* [Work to be completed] Word for word, output the data, with none of its pictures.

====

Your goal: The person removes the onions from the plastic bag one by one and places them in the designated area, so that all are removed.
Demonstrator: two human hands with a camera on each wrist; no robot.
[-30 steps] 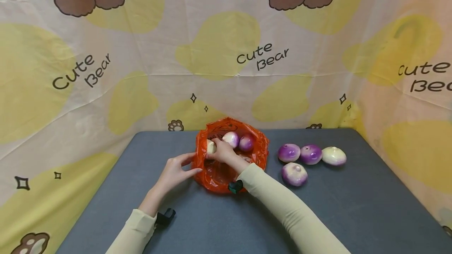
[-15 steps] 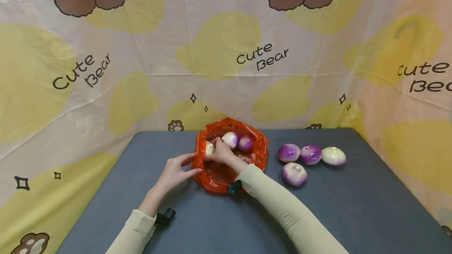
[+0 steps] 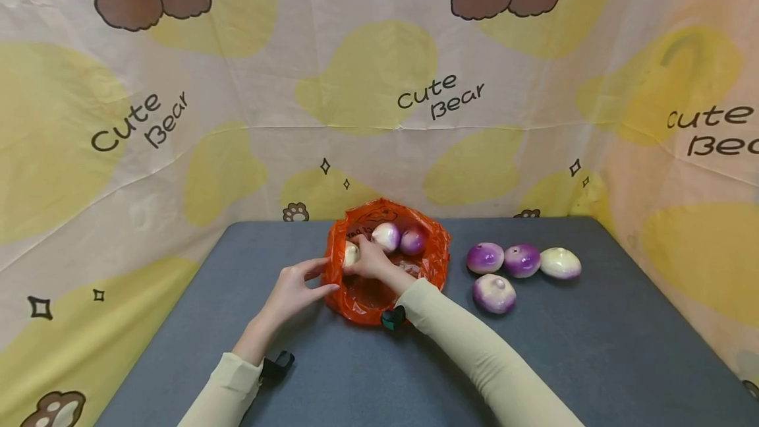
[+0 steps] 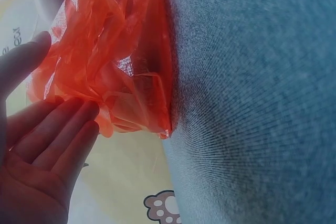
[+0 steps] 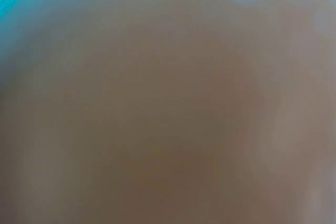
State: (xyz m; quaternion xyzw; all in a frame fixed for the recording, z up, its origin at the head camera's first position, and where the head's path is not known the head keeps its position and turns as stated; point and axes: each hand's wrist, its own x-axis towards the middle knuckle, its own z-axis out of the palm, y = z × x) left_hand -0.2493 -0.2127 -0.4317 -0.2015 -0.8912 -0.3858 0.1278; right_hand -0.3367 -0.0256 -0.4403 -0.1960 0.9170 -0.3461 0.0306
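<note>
Trouble could come first from the orange bag [image 3: 439,256], because it looks thin and floppy. The left fingers [image 4: 63,129] are straight and spread away from their thumb, touching the outside of the bag; if they push too hard, that side may fold in. The right fingers [image 3: 363,247] are down inside, curled on a pale onion [image 3: 352,254] by the wall nearest the left fingers, though part of the grip is hidden and the right wrist view is just a blur. The onion looks smooth, so it might slip from a loose hold. Just past the right fingers sit a white-and-purple onion [image 3: 385,238] and a dark red onion [image 3: 413,240], and a bump could make them roll. Well to the right of the fingers lie a shiny purple onion [image 3: 485,258], a round purple onion [image 3: 522,261], a white onion [image 3: 560,263] and a striped onion [image 3: 495,293]; a swinging sleeve could knock one. Under the fingers, the bench [image 3: 332,374] is flat, blue-gray and a bit like cloth. Beyond them hangs a pale sheet [image 3: 356,104] with yellow blobs, bears and "Cute Bear" words.
</note>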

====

* [Your response]
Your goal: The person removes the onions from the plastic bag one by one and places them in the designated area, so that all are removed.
Demonstrator: two human hands with a camera on each wrist; no robot.
[-30 steps] 
[-15 steps] 
[+0 steps] 
[+0 steps] 
[+0 steps] 
State: (xyz m; quaternion xyzw; all in a frame fixed for the recording, z up, its origin at the head camera's first position, and where the head's path is not known the head keeps its position and turns as stated; point and axes: each hand's wrist, its own x-axis towards the middle knuckle, its own z-axis out of the palm, y = z × x) left_hand -0.2493 -0.2127 -0.4317 -0.2015 -0.8912 -0.3858 0.1278; right_hand -0.3367 -0.0256 -0.4403 -0.1960 0.9170 -0.3461 0.0306
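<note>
Trouble could come first from the orange bag [image 3: 439,256], because it looks thin and floppy. The left fingers [image 4: 63,129] are straight and spread away from their thumb, touching the outside of the bag; if they push too hard, that side may fold in. The right fingers [image 3: 363,247] are down inside, curled on a pale onion [image 3: 352,254] by the wall nearest the left fingers, though part of the grip is hidden and the right wrist view is just a blur. The onion looks smooth, so it might slip from a loose hold. Just past the right fingers sit a white-and-purple onion [image 3: 385,238] and a dark red onion [image 3: 413,240], and a bump could make them roll. Well to the right of the fingers lie a shiny purple onion [image 3: 485,258], a round purple onion [image 3: 522,261], a white onion [image 3: 560,263] and a striped onion [image 3: 495,293]; a swinging sleeve could knock one. Under the fingers, the bench [image 3: 332,374] is flat, blue-gray and a bit like cloth. Beyond them hangs a pale sheet [image 3: 356,104] with yellow blobs, bears and "Cute Bear" words.
</note>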

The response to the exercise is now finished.